- Exercise description:
Could you write out the opening lines of the data, word for word, stopping after the line that contains "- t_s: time"?

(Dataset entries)
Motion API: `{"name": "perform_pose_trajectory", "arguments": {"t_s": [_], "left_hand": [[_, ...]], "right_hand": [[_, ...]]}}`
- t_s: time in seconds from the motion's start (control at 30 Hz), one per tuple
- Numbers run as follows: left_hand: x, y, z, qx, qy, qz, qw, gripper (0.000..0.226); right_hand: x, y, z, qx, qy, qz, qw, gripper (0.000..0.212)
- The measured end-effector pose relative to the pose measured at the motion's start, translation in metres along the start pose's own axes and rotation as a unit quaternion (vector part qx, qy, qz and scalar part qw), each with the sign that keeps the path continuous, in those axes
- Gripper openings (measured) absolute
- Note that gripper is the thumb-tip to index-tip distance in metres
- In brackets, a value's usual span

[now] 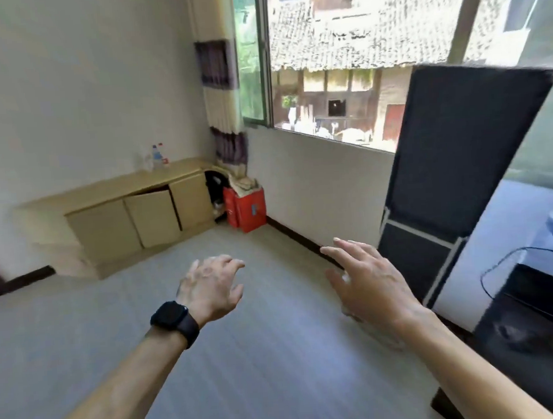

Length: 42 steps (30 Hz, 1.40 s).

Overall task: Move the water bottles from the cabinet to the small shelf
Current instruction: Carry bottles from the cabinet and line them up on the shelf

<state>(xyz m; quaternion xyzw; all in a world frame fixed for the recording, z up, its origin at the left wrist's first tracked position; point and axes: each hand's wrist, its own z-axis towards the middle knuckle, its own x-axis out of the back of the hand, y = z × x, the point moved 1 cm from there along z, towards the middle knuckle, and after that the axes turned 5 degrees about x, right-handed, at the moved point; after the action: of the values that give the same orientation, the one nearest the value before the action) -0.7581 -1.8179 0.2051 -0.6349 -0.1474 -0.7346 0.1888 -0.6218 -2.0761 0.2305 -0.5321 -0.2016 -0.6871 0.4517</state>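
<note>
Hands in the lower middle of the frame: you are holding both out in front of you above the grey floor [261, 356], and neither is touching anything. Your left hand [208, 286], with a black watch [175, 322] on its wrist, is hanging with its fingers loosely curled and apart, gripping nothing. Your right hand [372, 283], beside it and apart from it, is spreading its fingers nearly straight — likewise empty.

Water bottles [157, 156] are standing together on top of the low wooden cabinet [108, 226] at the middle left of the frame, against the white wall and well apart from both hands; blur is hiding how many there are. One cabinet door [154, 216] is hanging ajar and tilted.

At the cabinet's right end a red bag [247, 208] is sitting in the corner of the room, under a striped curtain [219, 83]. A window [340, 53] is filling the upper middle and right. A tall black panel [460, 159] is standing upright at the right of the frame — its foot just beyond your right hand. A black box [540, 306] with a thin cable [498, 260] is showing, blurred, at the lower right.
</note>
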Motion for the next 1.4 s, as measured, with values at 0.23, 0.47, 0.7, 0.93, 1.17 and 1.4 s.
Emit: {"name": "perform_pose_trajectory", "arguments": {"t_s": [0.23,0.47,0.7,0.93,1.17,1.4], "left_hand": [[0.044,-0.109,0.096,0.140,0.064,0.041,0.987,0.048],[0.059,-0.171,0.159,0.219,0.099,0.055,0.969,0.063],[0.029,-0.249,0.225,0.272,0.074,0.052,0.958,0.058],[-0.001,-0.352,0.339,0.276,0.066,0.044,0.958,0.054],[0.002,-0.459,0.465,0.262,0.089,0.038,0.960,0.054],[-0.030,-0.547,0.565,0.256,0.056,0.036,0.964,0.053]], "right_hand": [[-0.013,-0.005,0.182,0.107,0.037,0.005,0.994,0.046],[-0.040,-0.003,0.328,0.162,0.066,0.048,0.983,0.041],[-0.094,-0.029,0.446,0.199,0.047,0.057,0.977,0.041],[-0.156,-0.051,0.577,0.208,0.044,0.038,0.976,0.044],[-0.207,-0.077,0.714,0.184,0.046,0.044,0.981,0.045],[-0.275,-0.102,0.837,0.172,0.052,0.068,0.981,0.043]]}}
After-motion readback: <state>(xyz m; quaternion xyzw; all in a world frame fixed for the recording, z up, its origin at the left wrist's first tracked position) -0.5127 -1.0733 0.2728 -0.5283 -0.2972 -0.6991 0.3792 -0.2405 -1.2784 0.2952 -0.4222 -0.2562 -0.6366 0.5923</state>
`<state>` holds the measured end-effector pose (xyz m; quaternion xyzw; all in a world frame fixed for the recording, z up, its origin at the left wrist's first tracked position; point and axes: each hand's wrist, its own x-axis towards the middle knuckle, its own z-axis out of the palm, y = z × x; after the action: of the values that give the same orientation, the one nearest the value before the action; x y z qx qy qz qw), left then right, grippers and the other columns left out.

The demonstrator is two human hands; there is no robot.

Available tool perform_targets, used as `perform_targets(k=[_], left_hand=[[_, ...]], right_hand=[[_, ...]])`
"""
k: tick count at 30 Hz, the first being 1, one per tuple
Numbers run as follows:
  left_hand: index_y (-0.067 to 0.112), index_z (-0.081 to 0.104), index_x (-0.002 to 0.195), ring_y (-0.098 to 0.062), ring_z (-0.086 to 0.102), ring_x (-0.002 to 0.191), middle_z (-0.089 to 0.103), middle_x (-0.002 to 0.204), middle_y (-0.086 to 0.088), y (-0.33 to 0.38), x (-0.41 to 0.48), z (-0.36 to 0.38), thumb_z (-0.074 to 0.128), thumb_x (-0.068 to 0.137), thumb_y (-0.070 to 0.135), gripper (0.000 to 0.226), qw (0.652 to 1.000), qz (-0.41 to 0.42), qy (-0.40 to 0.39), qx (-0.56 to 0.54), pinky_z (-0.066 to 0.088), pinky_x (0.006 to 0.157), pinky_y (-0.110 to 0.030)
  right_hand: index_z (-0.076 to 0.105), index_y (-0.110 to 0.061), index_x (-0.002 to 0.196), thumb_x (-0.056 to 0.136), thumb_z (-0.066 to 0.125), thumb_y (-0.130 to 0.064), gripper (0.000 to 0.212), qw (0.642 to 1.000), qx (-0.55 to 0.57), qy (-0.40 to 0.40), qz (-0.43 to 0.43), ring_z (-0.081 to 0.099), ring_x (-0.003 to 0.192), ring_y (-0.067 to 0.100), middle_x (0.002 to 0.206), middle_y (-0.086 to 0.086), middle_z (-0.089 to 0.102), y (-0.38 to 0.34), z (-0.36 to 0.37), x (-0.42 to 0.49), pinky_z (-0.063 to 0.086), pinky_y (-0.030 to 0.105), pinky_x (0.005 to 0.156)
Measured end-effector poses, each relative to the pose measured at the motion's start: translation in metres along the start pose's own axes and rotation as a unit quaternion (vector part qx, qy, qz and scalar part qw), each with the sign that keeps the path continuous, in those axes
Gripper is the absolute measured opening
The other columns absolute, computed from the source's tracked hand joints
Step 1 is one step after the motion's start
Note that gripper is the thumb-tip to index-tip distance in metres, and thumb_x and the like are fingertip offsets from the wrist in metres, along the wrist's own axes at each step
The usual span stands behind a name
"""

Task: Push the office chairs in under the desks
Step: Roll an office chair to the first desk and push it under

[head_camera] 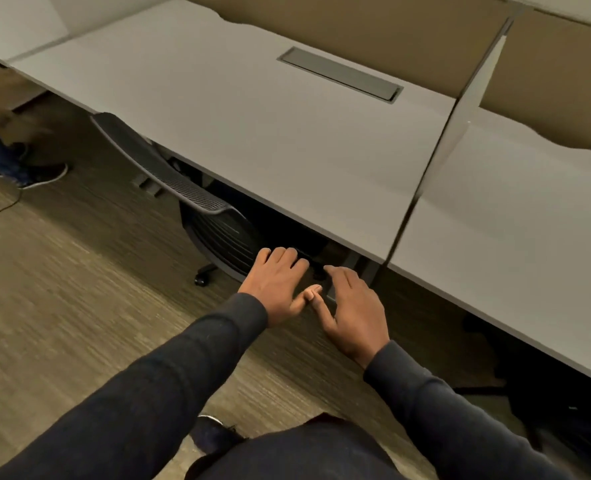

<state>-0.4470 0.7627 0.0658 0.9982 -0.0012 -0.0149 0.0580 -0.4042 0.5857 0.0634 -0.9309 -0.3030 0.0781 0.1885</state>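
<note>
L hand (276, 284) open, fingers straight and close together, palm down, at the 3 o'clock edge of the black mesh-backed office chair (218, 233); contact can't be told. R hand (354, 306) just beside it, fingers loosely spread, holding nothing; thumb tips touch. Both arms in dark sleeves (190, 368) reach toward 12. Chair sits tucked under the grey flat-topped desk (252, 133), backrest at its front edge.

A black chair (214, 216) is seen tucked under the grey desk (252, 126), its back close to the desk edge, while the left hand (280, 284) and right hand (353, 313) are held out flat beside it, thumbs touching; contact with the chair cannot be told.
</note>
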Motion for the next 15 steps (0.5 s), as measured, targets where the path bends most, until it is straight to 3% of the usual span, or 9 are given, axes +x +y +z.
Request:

- Problem solution:
Motion API: `{"name": "perform_pose_trajectory", "arguments": {"t_s": [_], "left_hand": [[_, ...]], "right_hand": [[_, ...]]}}`
- t_s: time in seconds from the motion's start (control at 30 Hz), one per tuple

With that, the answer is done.